Но ничего сказать Тимофею я не успеваю, и вообще ничего не успеваю, даже попасть в квартиру. Меня берут прямо в подъезде, на лестничной площадке между первым и вторым этажом, сухо и безапелляционно заявив, что применят силу, если я окажу сопротивление, и тут же её применяют, так как я, это самое сопротивление оказываю. Ну не баран ведь я, в самом деле, чтобы покорно следовать туда, куда поведут и делать то, что скажут?

Двое крепких мужчин в чёрных плащах, с надвинутыми на глаза капюшонами, подхватывают меня под руки и тащат к припаркованной у подъезда чёрной машине.

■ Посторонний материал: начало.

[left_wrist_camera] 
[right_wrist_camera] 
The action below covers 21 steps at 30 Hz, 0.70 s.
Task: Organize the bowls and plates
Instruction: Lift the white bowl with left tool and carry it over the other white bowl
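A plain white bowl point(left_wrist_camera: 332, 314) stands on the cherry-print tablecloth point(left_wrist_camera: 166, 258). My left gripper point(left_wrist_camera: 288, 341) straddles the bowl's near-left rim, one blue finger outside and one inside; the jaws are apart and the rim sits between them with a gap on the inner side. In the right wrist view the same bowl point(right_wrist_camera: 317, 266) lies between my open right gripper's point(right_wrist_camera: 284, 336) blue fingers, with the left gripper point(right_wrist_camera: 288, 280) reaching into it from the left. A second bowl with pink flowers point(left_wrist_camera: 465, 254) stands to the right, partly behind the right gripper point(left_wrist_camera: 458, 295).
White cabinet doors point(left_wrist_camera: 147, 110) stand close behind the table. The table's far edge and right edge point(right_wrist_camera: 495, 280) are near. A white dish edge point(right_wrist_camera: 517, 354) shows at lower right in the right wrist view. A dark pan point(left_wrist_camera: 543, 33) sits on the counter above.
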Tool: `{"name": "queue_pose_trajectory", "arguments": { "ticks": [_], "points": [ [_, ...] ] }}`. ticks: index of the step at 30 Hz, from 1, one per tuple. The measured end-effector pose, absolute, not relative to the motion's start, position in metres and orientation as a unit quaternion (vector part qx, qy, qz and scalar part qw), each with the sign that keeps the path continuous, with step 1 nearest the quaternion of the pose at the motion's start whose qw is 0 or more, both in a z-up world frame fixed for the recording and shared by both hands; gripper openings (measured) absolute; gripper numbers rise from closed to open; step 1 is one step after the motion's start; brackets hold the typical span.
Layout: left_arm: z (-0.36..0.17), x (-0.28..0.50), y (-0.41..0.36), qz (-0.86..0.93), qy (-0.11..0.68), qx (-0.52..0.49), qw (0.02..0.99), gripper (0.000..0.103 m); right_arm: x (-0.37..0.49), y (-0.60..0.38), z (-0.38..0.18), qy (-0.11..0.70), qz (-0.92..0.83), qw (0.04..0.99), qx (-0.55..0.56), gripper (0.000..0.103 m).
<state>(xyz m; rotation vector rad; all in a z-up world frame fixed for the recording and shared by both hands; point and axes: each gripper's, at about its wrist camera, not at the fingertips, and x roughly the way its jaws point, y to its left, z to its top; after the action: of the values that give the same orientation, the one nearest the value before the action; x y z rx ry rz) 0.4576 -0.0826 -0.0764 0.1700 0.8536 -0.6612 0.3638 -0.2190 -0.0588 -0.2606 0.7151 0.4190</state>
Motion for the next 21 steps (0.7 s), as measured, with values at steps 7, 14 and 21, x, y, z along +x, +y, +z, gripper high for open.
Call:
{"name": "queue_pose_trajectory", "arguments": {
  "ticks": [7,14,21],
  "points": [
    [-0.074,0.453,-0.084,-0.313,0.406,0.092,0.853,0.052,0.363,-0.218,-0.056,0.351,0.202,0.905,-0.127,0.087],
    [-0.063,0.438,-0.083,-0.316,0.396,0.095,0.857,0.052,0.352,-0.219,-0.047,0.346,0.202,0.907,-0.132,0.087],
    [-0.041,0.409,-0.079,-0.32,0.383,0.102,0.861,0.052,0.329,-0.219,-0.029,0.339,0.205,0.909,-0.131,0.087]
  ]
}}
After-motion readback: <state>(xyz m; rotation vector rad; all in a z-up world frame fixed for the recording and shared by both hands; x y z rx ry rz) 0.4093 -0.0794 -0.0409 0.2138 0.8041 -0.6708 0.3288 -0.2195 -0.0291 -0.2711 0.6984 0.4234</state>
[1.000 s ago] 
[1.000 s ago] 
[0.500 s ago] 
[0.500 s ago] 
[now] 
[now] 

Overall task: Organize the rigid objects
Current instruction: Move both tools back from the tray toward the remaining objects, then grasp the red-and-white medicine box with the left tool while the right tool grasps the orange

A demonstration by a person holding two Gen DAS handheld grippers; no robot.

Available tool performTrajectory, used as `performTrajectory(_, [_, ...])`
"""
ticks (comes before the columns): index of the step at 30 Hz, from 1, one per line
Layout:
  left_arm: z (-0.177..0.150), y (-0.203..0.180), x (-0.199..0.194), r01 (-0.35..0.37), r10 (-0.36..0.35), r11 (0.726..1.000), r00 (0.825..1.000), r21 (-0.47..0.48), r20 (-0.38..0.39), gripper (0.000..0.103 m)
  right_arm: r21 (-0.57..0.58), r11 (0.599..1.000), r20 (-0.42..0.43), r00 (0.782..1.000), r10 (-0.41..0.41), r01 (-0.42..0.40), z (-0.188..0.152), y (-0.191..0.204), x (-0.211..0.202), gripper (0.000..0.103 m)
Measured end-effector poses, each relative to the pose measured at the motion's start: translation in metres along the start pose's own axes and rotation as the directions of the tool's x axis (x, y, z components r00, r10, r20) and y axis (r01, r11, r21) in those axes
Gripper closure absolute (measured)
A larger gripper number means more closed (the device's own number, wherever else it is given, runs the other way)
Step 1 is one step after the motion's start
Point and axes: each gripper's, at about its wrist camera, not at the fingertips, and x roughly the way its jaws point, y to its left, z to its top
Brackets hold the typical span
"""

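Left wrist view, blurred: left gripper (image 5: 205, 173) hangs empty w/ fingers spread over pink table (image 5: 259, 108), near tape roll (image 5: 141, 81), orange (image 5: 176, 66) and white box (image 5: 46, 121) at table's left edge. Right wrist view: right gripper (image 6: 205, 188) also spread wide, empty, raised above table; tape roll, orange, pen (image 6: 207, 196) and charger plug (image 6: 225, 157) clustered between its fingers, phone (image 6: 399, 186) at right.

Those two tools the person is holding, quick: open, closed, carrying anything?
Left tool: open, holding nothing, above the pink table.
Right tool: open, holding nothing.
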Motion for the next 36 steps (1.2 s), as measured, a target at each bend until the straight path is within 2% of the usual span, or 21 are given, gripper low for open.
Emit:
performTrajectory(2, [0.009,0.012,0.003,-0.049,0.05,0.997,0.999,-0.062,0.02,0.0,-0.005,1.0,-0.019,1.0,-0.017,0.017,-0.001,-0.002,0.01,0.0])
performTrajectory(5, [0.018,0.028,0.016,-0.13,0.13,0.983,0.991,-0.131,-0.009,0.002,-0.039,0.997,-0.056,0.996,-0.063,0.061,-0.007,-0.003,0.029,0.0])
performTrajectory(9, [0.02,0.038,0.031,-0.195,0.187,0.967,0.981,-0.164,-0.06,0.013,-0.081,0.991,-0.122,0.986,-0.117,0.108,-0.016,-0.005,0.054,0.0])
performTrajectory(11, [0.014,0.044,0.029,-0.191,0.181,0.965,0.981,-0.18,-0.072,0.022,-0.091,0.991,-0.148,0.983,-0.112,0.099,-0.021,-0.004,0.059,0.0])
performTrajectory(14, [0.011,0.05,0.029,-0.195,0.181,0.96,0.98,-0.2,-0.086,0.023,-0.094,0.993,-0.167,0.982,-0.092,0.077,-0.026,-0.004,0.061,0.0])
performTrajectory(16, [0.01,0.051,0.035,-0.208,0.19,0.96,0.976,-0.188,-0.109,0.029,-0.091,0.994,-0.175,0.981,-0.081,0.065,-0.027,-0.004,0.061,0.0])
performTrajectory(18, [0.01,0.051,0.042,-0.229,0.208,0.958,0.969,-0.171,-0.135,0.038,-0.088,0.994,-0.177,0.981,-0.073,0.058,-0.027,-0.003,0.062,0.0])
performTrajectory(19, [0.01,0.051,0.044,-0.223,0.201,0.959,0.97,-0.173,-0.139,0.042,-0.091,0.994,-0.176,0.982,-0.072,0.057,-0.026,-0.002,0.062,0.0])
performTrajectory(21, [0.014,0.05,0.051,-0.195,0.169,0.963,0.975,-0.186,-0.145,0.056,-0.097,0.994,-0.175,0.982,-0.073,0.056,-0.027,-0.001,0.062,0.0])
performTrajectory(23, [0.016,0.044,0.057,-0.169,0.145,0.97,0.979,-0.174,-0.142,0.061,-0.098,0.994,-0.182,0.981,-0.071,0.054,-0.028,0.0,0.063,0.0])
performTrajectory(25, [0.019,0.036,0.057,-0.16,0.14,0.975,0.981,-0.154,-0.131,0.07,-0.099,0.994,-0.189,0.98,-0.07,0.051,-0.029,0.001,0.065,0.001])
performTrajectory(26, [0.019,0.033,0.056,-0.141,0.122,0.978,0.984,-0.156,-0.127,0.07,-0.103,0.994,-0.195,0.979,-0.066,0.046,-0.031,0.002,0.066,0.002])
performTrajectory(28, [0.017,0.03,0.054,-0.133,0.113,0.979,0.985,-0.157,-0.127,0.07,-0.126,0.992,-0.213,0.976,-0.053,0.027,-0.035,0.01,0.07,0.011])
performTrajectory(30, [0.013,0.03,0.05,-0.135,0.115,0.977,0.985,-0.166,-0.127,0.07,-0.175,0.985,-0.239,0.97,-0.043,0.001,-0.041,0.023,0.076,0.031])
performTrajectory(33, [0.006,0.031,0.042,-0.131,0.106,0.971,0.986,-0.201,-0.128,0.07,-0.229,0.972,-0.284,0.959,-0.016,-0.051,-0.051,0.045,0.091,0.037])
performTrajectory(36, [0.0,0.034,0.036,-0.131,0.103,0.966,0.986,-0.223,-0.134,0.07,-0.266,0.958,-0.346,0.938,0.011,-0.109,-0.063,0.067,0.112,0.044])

Пахнет мокрой почвой, гнилой листвой, переполненными мусорными баками и почему-то, квашенной капустой. Ветер треплет оголённые ветви тополей, швыряет пригоршни не то холодных дождевых капель, не то снега. Надрывно кричат вороны, в бесформенных, рябящих поверхностях луж дрожит серое, словно старая ветошь, небо. Мимо цокает каблуками молодая женщина, волокущая за руку малышку в яркой рыжей курточке. Вечно пьяный сосед с наслаждением затягивается сигаретой сидя на мокрой лавке, хмурая дворничиха размахивает своей метлой, сгребая, прилипшие к асфальту ржавые, сморщенные монеты листьев. Все эти мелочи проносятся перед моим взором мгновенно. Проносятся, чтобы через минуту пропасть, скрыться за тёмными стёклами казённого автомобиля. От ужаса к горлу подкатывает тошнота, холодеют пальцы рук и ног. Мне никто не поможет, никто не заступится. Связываться с инквизицией – себе дороже. Легче сделать вид, что ничего не происходит. Нет никакой чёрной машины, нет напуганной девушки в дохлой куртёнке, нет суровых мужиков в плащах с капюшонами.

Но ведь это какая-то ошибка. Я не ведьма, у меня нет и никогда не было дара. Наверняка, всего лишь поклёп со стороны одной из родительниц, подлая, глупая, дешёвая месть. Нужно сказать, нужно объяснить, пока не стало совсем поздно.

– Вы ошиблись! – кричу, но из горла вырывается лишь жалкое сипение.